Я чуть приподнял роликовую штору, чтобы хоть что-нибудь видеть. Гуннар Эммануэль лежал в кровати, бледный, небритый и отощавший. Он смотрел на меня набрякшими глазами. Зрелище было жалкое.
— Ты болен?
— Да. Что-то с желудком.
— Желудочный грипп?
— Что-то в этом роде.
— Ты поэтому не звонил?
— Можно и так сказать.
Воздух в полутемной комнате был спертый. На полу валялась белая рубашка. Дверь гардероба была заклеена белой клейкой лентой. На письменном столе стояли чайник и две чайные чашки, одна наполовину заполненная окурками. Гуннар по-прежнему лежал не шевелясь и глядел на меня. У меня почему-то стало тоскливо на душе.

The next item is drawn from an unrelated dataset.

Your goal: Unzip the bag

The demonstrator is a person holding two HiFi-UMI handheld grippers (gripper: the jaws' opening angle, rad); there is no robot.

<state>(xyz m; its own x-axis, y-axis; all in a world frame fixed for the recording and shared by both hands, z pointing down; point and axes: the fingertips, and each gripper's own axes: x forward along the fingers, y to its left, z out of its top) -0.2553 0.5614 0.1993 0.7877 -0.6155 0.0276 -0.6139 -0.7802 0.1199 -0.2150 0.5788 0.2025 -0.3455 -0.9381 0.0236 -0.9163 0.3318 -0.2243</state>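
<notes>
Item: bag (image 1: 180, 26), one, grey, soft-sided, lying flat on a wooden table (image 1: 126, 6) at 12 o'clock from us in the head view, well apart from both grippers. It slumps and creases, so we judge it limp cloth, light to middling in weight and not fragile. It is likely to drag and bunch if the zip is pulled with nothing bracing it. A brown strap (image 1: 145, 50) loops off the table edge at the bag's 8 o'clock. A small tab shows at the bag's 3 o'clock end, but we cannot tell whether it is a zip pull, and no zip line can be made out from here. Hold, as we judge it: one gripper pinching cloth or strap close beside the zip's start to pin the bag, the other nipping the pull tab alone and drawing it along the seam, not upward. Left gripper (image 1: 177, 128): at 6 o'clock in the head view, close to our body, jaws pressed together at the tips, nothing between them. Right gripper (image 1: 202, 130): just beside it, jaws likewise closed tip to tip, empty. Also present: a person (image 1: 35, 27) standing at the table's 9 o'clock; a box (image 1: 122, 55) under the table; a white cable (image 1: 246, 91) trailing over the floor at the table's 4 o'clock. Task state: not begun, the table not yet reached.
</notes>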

— Я могу что-нибудь для тебя сделать?
— Мне скоро станет лучше. Посиди немного.
Я сел, ощущая полную беспомощность. Он болен, я не врач, его что-то мучает, а я не могу его утешить. Впервые за время нашего знакомства у меня закралась дикая мысль, что из нас двоих именно я — слабак и посредственность. Быть может, его вопросы были вовсе не бессмысленными. Моя неспособность ответить на них, возможно, свидетельствовала о тяжелом изъяне. Сомнения и самокритичность призвали меня к терпению, когда я чуть позднее начал расспрашивать его.
Да, теперь вопросы задавал я, и Гуннару Эммануэлю часто было нелегко отвечать. Но в отличие от меня он отвечал без шуток и иронии, он как всегда был серьезен, пусть и выглядел страшно уставшим, и более, чем когда либо, задумывался над своими ответами.